Business ‘Start-up’ Approach, Ideal To Low Budget Entrepreneurs

There is one way of doing business nowadays with less time and money exposure, that is build a business start up by trying to build new ideas and finding paying customers.

The start up approach of doing business is not new, it has been practiced by the Japanese mostly in their factories long years ago where their target was eliminating any work or investment that doesn’t produce value for customers.

The concept has now been gaining ground in the US because of its low investment requirement to start with. This approach of creating lean companies has attracted investors and entrepreneurs of Silicon Valley.

“If it works, it will reduce failure rates for entrepreneurial ventures and boost innovation and that a big deal for the economy,” said Thomas Eisenmann, a professor at Harvard Business School.

The concepts also apply both to designing and developing a product and at the same time focus in developing a market with emphasis of what customers really want while in product development, it emphasizes efficient and rapid development of the product through small teams and constant upgrading.

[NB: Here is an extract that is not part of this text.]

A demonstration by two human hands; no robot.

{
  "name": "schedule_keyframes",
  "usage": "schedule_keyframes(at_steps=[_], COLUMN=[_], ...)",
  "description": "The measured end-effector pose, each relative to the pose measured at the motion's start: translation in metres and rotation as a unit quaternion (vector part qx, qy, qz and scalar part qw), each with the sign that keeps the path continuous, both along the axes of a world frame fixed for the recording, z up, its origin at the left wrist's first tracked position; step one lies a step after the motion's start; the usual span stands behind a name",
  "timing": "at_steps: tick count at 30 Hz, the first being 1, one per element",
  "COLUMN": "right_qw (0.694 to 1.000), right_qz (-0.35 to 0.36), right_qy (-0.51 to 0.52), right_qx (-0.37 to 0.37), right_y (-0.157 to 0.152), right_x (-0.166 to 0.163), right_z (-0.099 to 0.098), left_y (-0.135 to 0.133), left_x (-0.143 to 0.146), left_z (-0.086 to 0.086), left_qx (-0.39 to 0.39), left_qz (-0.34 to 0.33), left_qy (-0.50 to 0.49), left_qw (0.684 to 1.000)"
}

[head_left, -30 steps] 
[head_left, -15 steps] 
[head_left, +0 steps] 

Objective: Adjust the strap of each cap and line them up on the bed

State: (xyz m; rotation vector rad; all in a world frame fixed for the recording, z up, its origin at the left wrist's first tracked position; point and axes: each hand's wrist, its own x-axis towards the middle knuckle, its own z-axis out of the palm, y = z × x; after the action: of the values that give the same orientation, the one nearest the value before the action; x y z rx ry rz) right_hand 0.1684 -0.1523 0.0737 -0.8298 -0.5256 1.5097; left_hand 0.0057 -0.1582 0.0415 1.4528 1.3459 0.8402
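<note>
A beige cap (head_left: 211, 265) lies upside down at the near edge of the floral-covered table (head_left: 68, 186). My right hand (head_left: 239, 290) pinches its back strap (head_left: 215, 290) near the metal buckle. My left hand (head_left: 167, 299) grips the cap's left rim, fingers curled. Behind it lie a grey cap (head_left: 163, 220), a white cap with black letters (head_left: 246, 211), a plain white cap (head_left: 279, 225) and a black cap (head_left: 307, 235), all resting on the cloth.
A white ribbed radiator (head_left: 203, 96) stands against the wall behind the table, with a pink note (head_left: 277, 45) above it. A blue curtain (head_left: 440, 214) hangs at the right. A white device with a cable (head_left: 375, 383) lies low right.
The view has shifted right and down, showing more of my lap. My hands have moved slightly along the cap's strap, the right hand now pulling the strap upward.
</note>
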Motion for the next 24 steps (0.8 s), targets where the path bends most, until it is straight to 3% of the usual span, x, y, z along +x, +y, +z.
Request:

With the advent of technology it energizes the business startup process of doing business on the web. “The agile practices have to be adapted, shifting the focus somewhat from generating stuff to learning what customers will want.

Most technology start up fail not because the technology doesn’t work but because they are making something that there is not a real market for,” Eric Ries, engineer, entrepreneur and blogger.

The general idea is to quickly develop a ‘minimum viable products’ designed with the smallest set of features that will please some group of customers.

It continually experiment by tweaking its offering, observing how the market responds and upgrading the product features accordingly that would suit to the demand.

The goal, as explain by Steven Blank, a serial entrepreneur, is to accelerate the pace of learning “A business startup is a temporary organization design to discover a profitable, salable business model,” he said.